Question

A uniform circular disc with its plane horizontal is rotating about a vertical axis passing through its centre at a speed of 180 r.p.m. A small piece of wax of mass. 1.9 g falls vertically on the disc and sticks to it at a distance of 25 cm from the axis. If the speed of rotation is now reduced by 60 r.p.m., calculate moment of inertia of the disc. (Ans: 2.374 x 10⁻⁴ kgm²)

Answer 1

given, $n_1=180rpm$
so, $n_1=180/60 r.p.s=3r.p.s$

$n_2=(180-60)rpm=120rpm$
so, $n_2=120/60r.p.s=2r.p.s$

mass of wax, m = 1.9 × 10^-3 kg

now from conservation of angular momentum, because there is no external torque acts on system, angular momentum is conserved.
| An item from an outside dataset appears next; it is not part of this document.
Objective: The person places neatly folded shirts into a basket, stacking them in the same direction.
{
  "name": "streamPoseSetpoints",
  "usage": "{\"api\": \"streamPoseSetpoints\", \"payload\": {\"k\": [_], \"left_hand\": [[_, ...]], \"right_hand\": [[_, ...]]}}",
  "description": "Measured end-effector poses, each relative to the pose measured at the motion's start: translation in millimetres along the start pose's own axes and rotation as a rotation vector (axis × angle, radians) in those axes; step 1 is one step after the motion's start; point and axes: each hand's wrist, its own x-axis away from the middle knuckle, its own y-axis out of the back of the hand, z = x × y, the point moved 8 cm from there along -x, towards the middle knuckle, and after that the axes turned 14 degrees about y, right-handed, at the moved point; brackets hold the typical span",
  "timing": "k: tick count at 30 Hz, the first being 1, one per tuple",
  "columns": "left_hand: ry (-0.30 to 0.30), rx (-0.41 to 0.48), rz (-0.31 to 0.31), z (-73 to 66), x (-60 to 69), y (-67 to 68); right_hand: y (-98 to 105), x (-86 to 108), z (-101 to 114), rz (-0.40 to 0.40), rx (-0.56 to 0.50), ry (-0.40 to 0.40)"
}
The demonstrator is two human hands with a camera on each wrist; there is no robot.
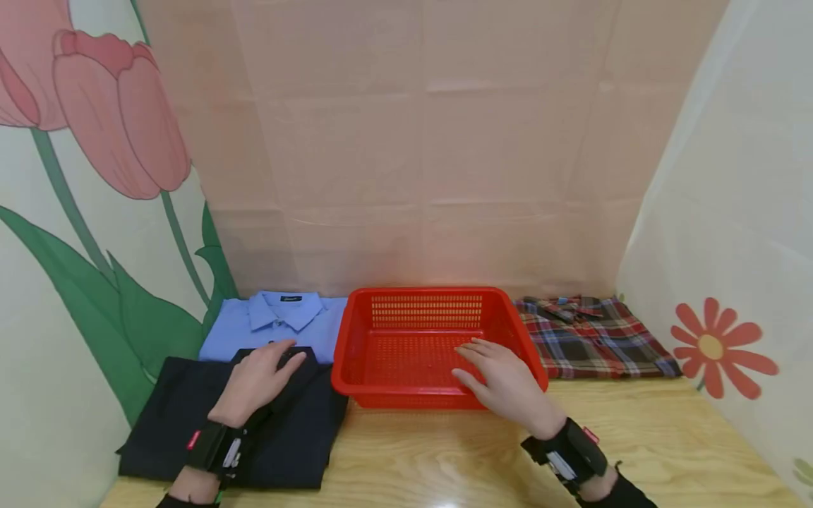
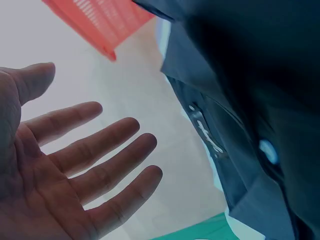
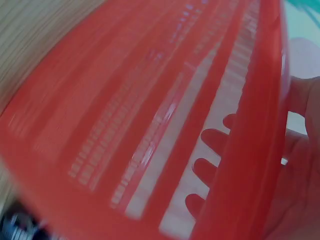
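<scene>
My left hand is over the folded dark shirt, near its collar, fingers extended; in the left wrist view the hand is spread beside the dark collar, apart from it. My right hand hovers above the right front part of the red basket, fingers loosely extended and holding nothing. The right wrist view shows the basket wall with several fingertips visible through its slots. Nothing lies inside the basket.
A folded light blue shirt lies behind the dark one, left of the basket. To the basket's right is a folded plaid shirt. The wooden table extends in front, with a pinkish sheet hanging behind.
</scene>
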Motion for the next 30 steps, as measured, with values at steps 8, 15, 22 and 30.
{"api": "streamPoseSetpoints", "payload": {"k": [8, 15, 22, 30], "left_hand": [[-0.01, -0.015, -0.007, 13.4, 2.8, 3.8], [0.019, -0.012, 0.02, 29.5, 6.0, 11.2], [0.069, -0.028, -0.054, 48.3, 8.9, 27.4], [0.09, -0.051, -0.078, 56.7, 11.2, 33.4]], "right_hand": [[-13, -31.4, 37, -0.052, -0.021, 0.097], [-20, -48.7, 65, -0.106, -0.067, 0.17], [-24, -55.2, 100, -0.193, -0.002, 0.307], [-37, -62.6, 144, -0.255, 0.018, 0.498]]}}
e.g., initial angular momentum = final angular momentum
$I_1\omega_1=I_2\omega_2$
Here, $I_2=I_1+I_{wax}$[ from parallel axis theorem ]
so, $I_2=I_1+mr^2$

now, $I_1\omega_1=I_2\omega_2$
$I_1(2\pi n_1)=(I_1+mr^2)(2\pi n_2)$

$I_1=\frac{mr^2n_2}{n_1-n_2}$

= {1.9 × 10^-3 × (0.25)² × 2}/(3 - 1)

= 1.9 × 10^-3 × 0.0625 × 2

= 3.8 × 10^-3 × 0.0625 kgm²

= 2.374 × 10^-4 kgm²

Answer 2

Answer:

The moment of inertia of the disc is $I_{1}=2.374\times10^{-4}\ Kgm^2$.

Explanation:

Given that,

Angular speed = 180 r.p.m

Mass of wax = 1.9 g

Distance d = 25 cm

After reduce,

Angular speed = 60 r.p.m

Number of revolution

$n_{1} = \dfrac{180}{60}=3\ r.p.s$

After reduce,

Number of revolution

$n_{2}=\dfrac{180-60}{60}=2\ r.p.s$

The moment of inertia is the product of mass and square of radius of the disc.
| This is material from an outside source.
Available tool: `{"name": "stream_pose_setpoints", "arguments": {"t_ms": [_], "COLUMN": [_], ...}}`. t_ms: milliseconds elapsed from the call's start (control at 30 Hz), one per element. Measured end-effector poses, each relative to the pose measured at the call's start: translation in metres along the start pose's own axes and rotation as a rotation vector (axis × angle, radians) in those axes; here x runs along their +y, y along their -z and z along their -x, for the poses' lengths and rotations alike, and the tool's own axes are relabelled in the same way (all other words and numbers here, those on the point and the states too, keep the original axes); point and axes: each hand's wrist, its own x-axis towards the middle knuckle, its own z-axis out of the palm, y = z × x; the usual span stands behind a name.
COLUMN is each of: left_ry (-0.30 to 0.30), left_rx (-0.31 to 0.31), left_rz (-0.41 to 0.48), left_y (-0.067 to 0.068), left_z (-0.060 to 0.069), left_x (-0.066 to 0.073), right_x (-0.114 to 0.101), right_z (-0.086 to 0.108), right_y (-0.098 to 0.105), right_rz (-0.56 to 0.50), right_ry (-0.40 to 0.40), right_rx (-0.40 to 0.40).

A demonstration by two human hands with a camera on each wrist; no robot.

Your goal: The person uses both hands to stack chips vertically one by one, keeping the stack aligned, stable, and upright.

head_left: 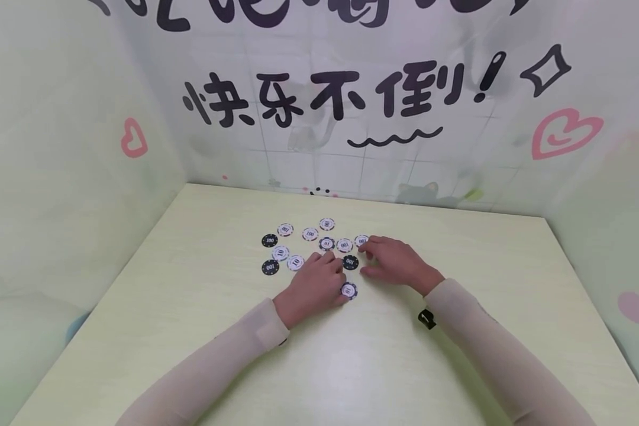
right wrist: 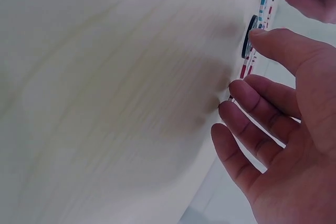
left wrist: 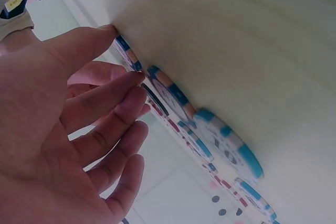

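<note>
Blue-edged chip [head_left: 348, 290]: sitting farther from the counter [head_left: 207, 248]'s back edge than the other chips; lying flat or barely lifting, can't tell.
Chip handling: calling for light contact, thumb and index opposing on the rim, low to the surface, so it isn't flipping or skidding; other fingertips best clearing neighbours.
Chip look: showing a round white face marked 10, dark blue rim carrying orange-tan blocks.
Left hand [head_left: 315, 281]: pinching that chip rim to rim between thumb and index; remaining fingers bending loosely.
Right hand [head_left: 396, 260]: holding nothing, fingers spreading loosely; thumb hovering right by the black chip [head_left: 350, 262], contact unclear; fingertips partly covering a white-faced chip [head_left: 360, 240].
Other chips [head_left: 280, 253]: lying scattered toward the back edge's middle, mostly white-faced, two more black.
Wall [head_left: 309, 171]: rising behind the back edge, bearing dark lettering.
</note>
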Motion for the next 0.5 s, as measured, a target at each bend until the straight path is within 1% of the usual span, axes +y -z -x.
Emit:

Using conservation of angular momentum

Initial angular momentum = Final angular momentum

$I_{1}\omega_{1}=I_{2}\omega_{2}$.....(I)

According to parallel axis theorem

$I_{2} =I_{1}+I_{wax}$

So, $I_{2}=I+mr^2$

Put the value of I₂ in equation (I)

$I_{1}\omega_{1}=I_{2}\omega_{2}$

$I_{1}\omega_{1}=(I_{1}+mr^2)\omega_{2}$

$I_{1}2\pi n_{1}=(I_{1}+mr^2)2\pi n_{2}$

$I_{1}=\dfrac{mr^2n_{2}}{n_{1}-n_{2}}$

$I_{1}=\dfrac{1.9\times10^{-3}\times(0.25)^2\times2}{3-2}$

$I_{1}=0.0002374\ Kgm^2$

$I_{1}=2.374\times10^{-4}\ Kgm^2$

Hence, The moment of inertia of the disc is $I_{1}=2.374\times10^{-4}\ Kgm^2$.